(INSTRUCTIONS TO FOLLOW):
Start at the line that contains "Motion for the". Repeat it and each line after it, exactly, up to and including the final line of the data.

(STORED DATA):
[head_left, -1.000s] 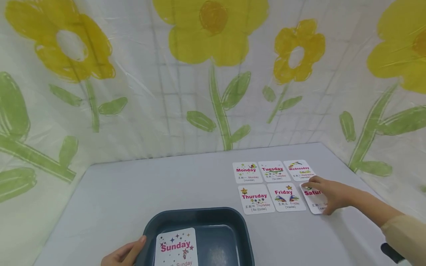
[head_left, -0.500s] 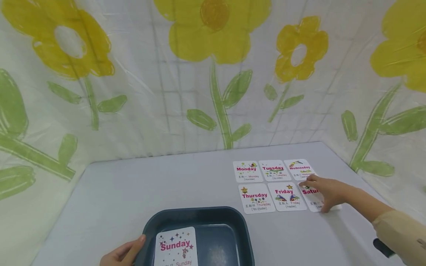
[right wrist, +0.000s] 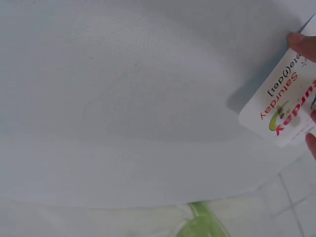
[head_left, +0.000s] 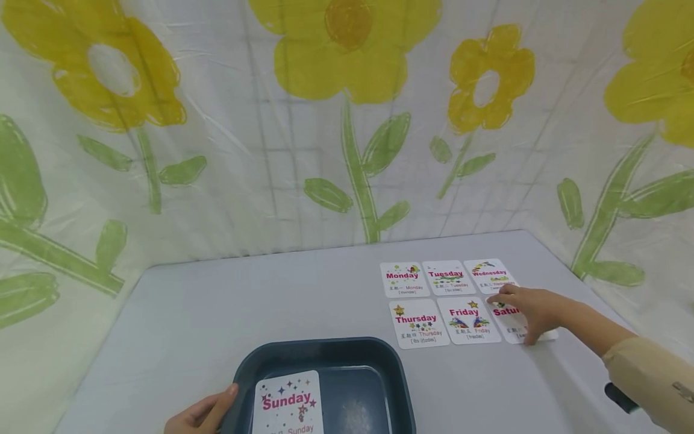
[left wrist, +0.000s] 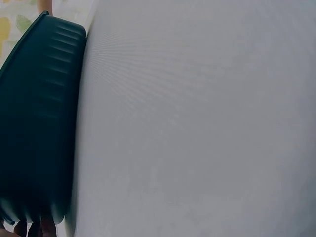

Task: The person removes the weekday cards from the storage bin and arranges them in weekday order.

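My right hand (head_left: 544,310) spans the Saturday card (head_left: 505,320) on the table, thumb at its lower edge and fingertips at the upper one. The hand hides part of the card. In the right wrist view, the Saturday card (right wrist: 281,106) casts a shadow along one side. Left of it lies the Friday card (head_left: 468,322), then the Thursday card (head_left: 418,325). At the bottom, my left hand (head_left: 202,413) grips the left rim of a dark blue tray (head_left: 325,346), thumb on top. A Sunday card (head_left: 287,401) lies face up inside the tray.
Above the lower cards, the Monday card (head_left: 403,280), Tuesday card (head_left: 447,278) and Wednesday card (head_left: 487,272) form a row. The white tabletop (head_left: 244,301) ends at a curtain (head_left: 233,199) printed with yellow flowers.
Over the last second my right hand has shifted the Saturday card slightly up and left, closer in line with Friday. The left hand and the tray have stayed in place.
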Tool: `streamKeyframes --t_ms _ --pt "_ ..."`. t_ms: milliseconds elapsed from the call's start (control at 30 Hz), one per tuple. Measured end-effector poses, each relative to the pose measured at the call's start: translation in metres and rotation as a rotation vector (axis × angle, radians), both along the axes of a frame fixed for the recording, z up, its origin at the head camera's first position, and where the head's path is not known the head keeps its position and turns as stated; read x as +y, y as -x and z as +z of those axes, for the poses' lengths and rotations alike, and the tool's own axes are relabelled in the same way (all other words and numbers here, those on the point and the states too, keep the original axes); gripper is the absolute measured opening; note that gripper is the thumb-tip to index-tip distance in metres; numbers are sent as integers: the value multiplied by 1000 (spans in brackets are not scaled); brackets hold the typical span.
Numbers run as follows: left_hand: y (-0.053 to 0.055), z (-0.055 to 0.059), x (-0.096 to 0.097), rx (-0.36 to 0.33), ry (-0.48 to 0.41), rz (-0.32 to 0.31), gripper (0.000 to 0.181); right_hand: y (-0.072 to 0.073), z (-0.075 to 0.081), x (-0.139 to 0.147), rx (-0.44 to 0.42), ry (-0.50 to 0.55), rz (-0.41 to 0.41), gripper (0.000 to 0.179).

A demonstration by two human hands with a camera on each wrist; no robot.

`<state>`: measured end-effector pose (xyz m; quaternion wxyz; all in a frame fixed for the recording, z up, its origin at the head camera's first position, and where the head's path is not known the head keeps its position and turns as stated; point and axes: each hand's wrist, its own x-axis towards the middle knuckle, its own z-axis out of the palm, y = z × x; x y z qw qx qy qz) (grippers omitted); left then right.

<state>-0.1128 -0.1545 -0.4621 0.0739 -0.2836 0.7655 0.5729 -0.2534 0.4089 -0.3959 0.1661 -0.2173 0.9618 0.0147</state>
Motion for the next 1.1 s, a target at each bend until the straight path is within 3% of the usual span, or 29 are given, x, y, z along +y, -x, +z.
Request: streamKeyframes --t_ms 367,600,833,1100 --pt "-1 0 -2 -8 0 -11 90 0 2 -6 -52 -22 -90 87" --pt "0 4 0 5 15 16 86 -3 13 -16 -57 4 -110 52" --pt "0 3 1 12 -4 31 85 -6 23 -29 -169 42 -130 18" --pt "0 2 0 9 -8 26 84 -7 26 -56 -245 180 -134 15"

(OUTPUT OF THE EXERCISE):
Motion for the next 1.1 s, a target at each bend until the straight path is within 3% of the usual span, or 29 are given, x, y, z along +y, -x, +z.
Request: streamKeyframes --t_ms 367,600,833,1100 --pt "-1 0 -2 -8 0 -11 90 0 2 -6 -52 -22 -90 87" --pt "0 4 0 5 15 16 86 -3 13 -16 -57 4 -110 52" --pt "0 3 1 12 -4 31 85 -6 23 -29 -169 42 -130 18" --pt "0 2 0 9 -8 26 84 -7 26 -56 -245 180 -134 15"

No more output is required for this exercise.